August has arrived! The time to mark your calendars for your “back to school sales tax holidays!” This sales tax holiday has provided a couple days for shoppers to ravish the malls and department stores for clothing and school supplies. Here, in South Florida, your tax breaks will cover the standard clothing and school supplies, as well as computers and tablets (priced up to $750).

Florida state Rep., Larry Ahern, stated “[w]e are trying to take some of the burden off Florida families as they prepare for their children going back to school in August.” Speaking of burden’s – if you are participating in back-to-school tax savings, your child’s college years are probably just around the corner! While you can shop ‘til you drop every year, there are other tax-planning techniques that can be used to save for your child’s college expenses, while avoiding those pesky taxes.

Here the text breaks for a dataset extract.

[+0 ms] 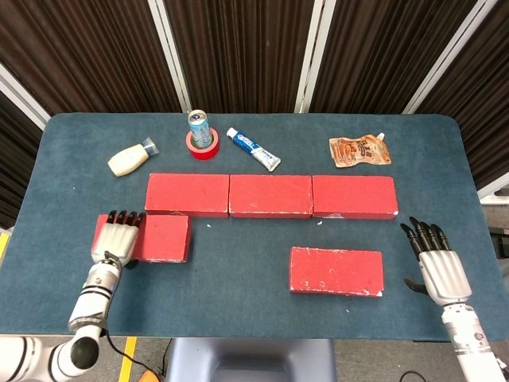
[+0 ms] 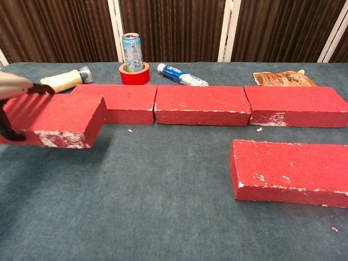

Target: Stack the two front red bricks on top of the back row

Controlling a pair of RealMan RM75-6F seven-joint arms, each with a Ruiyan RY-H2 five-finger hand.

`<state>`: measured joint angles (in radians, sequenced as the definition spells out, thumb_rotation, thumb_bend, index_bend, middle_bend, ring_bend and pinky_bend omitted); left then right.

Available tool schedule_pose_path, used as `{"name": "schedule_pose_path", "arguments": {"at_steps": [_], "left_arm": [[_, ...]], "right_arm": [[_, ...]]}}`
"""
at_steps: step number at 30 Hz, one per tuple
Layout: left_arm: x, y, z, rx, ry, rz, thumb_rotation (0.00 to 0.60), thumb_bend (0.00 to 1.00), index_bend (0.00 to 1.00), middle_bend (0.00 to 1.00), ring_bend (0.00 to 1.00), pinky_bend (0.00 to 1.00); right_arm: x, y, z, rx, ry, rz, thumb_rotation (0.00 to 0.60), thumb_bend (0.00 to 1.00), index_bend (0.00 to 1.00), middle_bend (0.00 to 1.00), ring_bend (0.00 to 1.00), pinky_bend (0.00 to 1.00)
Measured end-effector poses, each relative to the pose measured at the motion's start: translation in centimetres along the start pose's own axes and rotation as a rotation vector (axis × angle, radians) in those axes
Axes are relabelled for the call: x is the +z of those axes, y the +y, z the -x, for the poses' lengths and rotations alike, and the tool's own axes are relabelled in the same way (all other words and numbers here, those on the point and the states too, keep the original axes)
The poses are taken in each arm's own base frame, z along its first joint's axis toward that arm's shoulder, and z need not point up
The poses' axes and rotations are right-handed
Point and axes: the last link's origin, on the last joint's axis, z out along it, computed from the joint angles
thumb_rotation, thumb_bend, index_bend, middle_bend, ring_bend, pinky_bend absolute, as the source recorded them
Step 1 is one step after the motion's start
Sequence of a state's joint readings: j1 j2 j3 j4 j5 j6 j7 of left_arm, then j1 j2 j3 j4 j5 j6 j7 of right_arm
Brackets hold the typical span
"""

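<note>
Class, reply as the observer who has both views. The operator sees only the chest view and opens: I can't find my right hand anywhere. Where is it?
Observer: The head view shows the right hand to the right of the front right brick, apart from it.
Operator: Is it holding anything?
Observer: No, its fingers are spread and hold nothing.
Operator: Where does my left hand sit on the left brick?
Observer: The left hand lies over the far left end of the left brick.

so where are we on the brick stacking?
Nothing stacked yet: back row is bare on top. In hand: left hand grips the front left brick, apparently lifted in the chest view. Left: placing it, then the front right brick; right hand is open beside it.
</note>
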<state>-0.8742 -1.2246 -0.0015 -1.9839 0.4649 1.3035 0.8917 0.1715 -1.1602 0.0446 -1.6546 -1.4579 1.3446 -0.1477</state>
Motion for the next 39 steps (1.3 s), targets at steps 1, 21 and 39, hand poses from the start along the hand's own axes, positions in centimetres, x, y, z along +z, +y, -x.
{"name": "schedule_pose_path", "arguments": {"at_steps": [1, 21, 39], "left_arm": [[-0.3, -0.3, -0.4, -0.007, 0.013, 0.001, 0.600, 0.24, 0.00, 0.24, 0.00, 0.00], [1.2, 5.5, -3.3, -0.050, 0.040, 0.117, 0.600, 0.24, 0.00, 0.23, 0.00, 0.00], [4.5, 10.0, -5.5, -0.017, 0.071, 0.126, 0.600, 0.24, 0.00, 0.23, 0.00, 0.00]], "right_arm": [[0.0, 0.0, 0.0, -0.001, 0.000, -0.001, 0.600, 0.00, 0.00, 0.00, 0.00, 0.00], [-0.1, 0.2, -0.2, 0.002, 0.004, 0.006, 0.600, 0.00, 0.00, 0.00, 0.00, 0.00], [-0.2, -0.1, 0.0, -0.005, -0.004, -0.003, 0.600, 0.00, 0.00, 0.00, 0.00, 0.00]]}}
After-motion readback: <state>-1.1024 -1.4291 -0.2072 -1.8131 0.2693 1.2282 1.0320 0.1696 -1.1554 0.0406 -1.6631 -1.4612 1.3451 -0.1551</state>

The 529 Plan is a tax shelter for college savings. It allows you (or really, anyone) to contribute to an account to save for a designated person’s college education (it can be anyone, including yourself), and is not subject to federal taxation. The money in the plan can be used for any qualified expenses associated with college, including room & board, books, fees, computer, internet, etc. There is no age limit for when the plan can be used, and it can roll over to another family member (if little Jimmy Jr. decides not to go to college, sister Sally can use it). You can maintain control, and appoint a guardian/trustee to manage it upon death. So not only do you avoid tax on withdrawals, but any capital gains are taxfree as well. There is no federal income tax on money in the 529-college savings plan (plus, no income tax in Florida). NOTE: you have to keep in mind that any amount that you put in the 529-plan can be considered a “gift” for transfer tax purposes. However, the “annual exclusion” for the year 2016 (this amount changes every year), allows anyone to can make up to $14,000 in gifts that are excluded from transfer taxes (which are collected upon death, and subject to an exemption that is currently in the amount of $5,450,000).

So while you are stretching your legs for the mall-marathon that will be taking place each August, take a moment to consider the significant tax-free benefits of planning ahead for your child’s college education!